The word “imprint” crops up all the time in traditional publishing but it’s not as commonly used in the self-publishing landscape. An imprint is a brand name used to identify books in a similar category that are published by a particular publisher.

It’s not necessarily the same as the company name: publishing companies often publish under many imprints in order to distinguish types of books from one another – for example, Running Press publishes its children’s books under the RP Kids imprint, in order to distinguish them from their adult titles, which bear the imprint name Running Press.


Why choose an imprint name?

At Page Two, many of our self-publishing clients question the need to choose an imprint name. It can seem like an unnecessary formality in an era of direct online sales, where the name of the book and the author play a much more dominant role than the imprint. But we feel it’s worth carefully and strategically choosing an imprint name for your self-published books, for a couple of reasons:

It’s professional

Self-publishing has come a long way from the vanity press, in part because self-publishers have become savvy about applying professional tools to their publishing practices. If you’re bringing publisher-quality design and editorial standards to your work, why not do the same when identifying your publishing brand? Whether or not they’re consciously aware of it, readers expect to see an imprint name inside the book or on its cover. It’s one of those publishing conventions that can add a little professional flair and provide further context for the book.


It’s practical

When you upload your book data (such as title, author bio and book description) to online retail sites, you will be prompted to enter the name of the imprint or publisher. Retailers such as Amazon will use an imprint name as an organizing tool to identify books from the same company, or books within a given series. If you publish several books, they can be identified under the same imprint, and if you publish books in different categories, you can use several different imprint names to distinguish them from one another.


How to choose an imprint name?

If you’re sold on the idea of choosing a name for your imprint, the next step is deciding what to call it. This is a process that some authors find daunting, especially if they feel they’ve used up all their creative juices writing the book itself.

Here are some considerations that might inform your naming process and make it a little bit easier:

1. Flexibility

You never know what kinds of books you might publish in the future. You might also decide to publish the work of other authors under your imprint at some point. Choose a name that’s flexible enough to accommodate a wide range of purposes.

For example, if your first book is a work of popular science, the imprint name “PopSci Books” might work well for this purpose but it won’t work as well for the cookbook you might publish down the line.

This might not concern you if you plan to create several imprint names over time, but if you’d prefer to use one name over the long term, choose one that will suit a broad array of books.

2. Distinctiveness

Distinctiveness factors into any kind of branding exercise. Imprint names should be unique enough to avoid confusion with others and to stand out in peoples’ minds. Anything that’s similar to an existing imprint name will appear to be piggybacking on the success of the original brand.
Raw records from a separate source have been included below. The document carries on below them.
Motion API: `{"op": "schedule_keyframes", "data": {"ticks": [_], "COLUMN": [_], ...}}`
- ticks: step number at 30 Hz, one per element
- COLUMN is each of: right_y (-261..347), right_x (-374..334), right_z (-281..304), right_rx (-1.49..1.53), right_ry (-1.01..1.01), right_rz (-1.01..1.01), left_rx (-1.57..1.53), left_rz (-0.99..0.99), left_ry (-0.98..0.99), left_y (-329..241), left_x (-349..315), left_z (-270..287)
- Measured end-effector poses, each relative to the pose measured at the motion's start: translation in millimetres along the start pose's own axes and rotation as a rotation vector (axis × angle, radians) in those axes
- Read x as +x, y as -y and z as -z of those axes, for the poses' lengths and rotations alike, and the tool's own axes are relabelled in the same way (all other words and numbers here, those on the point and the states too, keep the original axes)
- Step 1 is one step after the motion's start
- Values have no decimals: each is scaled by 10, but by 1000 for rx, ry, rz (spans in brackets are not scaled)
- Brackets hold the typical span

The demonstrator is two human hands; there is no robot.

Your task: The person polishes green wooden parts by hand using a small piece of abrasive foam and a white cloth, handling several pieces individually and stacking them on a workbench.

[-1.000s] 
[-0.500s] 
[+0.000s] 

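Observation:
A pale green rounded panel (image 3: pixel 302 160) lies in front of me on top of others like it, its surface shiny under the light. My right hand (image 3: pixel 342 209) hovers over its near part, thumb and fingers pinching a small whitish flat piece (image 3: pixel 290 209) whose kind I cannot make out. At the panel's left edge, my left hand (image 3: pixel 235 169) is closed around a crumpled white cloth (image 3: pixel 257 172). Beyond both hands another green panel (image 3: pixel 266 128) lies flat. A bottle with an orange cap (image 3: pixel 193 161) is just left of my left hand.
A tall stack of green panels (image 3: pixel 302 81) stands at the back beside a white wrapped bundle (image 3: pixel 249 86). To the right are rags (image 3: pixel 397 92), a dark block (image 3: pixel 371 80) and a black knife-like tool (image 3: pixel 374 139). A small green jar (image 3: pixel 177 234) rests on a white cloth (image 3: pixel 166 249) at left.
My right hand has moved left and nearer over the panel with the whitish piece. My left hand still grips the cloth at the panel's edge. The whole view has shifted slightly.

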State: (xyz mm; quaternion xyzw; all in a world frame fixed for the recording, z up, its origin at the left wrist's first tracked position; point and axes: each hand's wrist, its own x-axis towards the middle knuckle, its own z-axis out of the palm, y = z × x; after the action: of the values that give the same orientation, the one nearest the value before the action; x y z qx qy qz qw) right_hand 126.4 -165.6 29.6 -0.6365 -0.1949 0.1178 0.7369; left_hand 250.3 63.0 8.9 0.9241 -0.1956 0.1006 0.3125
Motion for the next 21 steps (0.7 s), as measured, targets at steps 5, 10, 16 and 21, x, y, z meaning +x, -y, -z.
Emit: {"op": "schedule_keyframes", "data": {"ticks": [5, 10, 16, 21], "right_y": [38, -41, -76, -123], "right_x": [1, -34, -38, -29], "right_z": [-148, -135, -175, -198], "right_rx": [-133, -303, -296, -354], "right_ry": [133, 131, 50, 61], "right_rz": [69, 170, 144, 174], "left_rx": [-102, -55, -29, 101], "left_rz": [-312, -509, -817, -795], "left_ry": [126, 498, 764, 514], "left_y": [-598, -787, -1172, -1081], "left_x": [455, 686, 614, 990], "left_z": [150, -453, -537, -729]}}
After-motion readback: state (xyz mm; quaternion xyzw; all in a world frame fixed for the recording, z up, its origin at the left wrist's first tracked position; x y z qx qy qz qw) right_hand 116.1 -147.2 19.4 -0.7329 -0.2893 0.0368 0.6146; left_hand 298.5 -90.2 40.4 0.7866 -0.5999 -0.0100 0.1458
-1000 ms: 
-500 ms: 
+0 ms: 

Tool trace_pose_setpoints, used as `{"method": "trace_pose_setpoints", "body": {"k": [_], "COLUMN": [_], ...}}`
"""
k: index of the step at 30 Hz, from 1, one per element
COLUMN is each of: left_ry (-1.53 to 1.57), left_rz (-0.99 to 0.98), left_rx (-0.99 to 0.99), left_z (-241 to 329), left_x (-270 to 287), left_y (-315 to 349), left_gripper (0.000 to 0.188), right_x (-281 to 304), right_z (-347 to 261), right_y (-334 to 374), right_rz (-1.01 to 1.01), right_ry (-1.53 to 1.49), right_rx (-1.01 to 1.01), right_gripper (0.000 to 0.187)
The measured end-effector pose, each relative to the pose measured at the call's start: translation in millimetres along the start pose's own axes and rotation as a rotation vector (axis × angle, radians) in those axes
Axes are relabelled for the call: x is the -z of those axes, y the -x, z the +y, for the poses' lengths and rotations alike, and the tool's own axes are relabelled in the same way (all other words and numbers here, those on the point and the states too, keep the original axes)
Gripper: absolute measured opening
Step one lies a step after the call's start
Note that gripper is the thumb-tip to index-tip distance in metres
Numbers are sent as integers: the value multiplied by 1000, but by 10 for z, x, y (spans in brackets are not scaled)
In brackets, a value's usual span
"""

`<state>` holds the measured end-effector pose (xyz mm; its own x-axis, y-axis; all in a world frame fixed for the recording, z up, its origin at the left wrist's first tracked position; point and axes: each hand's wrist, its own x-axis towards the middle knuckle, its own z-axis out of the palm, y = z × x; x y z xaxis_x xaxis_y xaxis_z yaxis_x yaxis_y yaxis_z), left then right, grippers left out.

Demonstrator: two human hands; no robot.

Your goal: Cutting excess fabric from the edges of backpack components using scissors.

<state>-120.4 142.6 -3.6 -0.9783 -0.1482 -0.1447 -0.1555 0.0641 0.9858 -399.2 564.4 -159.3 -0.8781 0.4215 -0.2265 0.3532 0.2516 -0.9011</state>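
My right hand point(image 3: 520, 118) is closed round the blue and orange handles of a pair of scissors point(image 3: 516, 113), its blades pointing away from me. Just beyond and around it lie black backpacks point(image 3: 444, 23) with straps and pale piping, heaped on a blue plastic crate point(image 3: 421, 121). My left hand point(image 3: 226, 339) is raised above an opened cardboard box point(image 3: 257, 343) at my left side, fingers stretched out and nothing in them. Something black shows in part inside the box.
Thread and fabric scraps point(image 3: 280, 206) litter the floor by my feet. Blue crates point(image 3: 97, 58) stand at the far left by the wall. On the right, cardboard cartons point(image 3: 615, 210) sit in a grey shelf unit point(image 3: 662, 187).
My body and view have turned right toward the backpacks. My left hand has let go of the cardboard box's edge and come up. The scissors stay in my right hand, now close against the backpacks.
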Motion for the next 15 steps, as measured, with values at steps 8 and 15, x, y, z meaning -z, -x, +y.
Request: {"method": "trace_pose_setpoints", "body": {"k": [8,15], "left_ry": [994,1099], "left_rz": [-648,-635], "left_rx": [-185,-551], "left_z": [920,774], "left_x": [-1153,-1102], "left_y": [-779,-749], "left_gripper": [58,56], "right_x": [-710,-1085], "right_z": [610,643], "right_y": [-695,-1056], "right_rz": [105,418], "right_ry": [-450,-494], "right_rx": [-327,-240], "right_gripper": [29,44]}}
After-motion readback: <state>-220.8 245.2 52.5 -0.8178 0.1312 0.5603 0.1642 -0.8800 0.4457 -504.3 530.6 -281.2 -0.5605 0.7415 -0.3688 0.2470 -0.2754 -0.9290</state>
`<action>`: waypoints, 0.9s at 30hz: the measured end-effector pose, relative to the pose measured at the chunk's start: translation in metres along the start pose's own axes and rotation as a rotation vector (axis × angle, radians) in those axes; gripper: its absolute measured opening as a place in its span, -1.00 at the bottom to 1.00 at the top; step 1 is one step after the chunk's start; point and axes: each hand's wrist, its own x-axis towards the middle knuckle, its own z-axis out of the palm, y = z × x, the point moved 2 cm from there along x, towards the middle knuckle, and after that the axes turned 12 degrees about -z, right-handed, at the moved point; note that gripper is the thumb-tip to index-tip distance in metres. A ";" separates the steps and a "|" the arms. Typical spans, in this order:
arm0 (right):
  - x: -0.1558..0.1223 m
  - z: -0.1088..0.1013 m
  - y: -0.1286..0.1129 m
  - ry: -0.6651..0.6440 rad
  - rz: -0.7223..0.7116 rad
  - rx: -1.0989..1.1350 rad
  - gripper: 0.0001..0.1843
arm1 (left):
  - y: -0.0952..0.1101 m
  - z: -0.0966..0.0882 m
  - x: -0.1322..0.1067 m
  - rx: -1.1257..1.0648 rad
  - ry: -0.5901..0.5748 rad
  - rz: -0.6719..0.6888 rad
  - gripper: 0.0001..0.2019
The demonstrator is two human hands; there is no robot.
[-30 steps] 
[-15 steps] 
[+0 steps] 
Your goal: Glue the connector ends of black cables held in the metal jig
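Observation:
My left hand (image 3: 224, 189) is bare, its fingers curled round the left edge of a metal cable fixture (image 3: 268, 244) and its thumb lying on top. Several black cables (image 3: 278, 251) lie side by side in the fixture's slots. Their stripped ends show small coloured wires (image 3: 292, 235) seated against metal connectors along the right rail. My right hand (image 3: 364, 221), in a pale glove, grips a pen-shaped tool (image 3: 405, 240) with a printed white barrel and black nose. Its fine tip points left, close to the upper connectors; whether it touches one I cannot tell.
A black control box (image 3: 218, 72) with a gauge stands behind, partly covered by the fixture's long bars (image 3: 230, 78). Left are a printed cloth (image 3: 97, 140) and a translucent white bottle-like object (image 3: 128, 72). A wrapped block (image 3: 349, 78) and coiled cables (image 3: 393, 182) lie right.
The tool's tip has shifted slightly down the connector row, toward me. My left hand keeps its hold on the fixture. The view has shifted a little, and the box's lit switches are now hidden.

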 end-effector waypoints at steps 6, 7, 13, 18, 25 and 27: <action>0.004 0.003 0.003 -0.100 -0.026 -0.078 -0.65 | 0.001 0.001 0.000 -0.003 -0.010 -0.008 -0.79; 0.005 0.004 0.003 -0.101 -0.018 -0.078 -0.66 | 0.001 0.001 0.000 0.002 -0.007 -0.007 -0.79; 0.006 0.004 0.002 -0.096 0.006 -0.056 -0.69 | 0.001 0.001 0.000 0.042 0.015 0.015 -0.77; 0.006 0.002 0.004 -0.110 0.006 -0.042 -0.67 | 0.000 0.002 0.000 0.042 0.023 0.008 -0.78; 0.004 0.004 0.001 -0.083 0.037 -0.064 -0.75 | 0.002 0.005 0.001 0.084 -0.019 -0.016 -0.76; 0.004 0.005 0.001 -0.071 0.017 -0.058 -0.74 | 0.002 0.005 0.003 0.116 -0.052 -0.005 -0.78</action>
There are also legal reasons to avoid using a name that overlaps with that of another publisher; find out which laws apply in your particular area.

3. Resonance

Consider the impact and resonance of your imprint name. What do you want the words to convey? A client of ours self-published her first book this year and plans to publish several more in a variety of subject areas. While her books will be very different, they will have in common a bold and assured authorial voice, and a writer who appreciates elegance and style. After finding out that she’s a fan of certain gemstones, we suggested she name her imprint after a vibrant stone that conveys the qualities she’d like her brand to reflect.

Do you need to design a logo or word mark for your imprint?

Think of one of the most common imprint names you know. Does the image of a penguin come to mind? Penguin Books – which is now part of a multinational publishing empire with hundreds of different imprints to its name – is closely associated with its penguin logo, which has become an instantly recognizable icon.

You can design a logo for your imprint name, or you can create a wordmark, which is a distinct typographic rendering of your imprint name. But neither of these things is necessary – especially if you are publishing an ebook edition of your work exclusively. In an ebook, the imprint name might only appear on the copyright page or title page, and it can be written in plain text.

If you’re producing a print book, you might want to consider creating a logo or wordmark, as you’ll be inserting your imprint name on the back cover and spine, as well as inside the book. For aesthetic reasons you might want to have it designed so that it stands out from the rest of the text. If you’re working with a book designer, he or she can probably design a simple logo or wordmark for you as part of the design process.

Choosing an imprint name can be a fun and engaging process

Like most aspects of self-publishing, it requires an entrepreneurial, professional approach and a great deal of innovative thinking. Involve creative people you know in your naming process and enjoy the brainstorming that goes into developing your own publishing brand.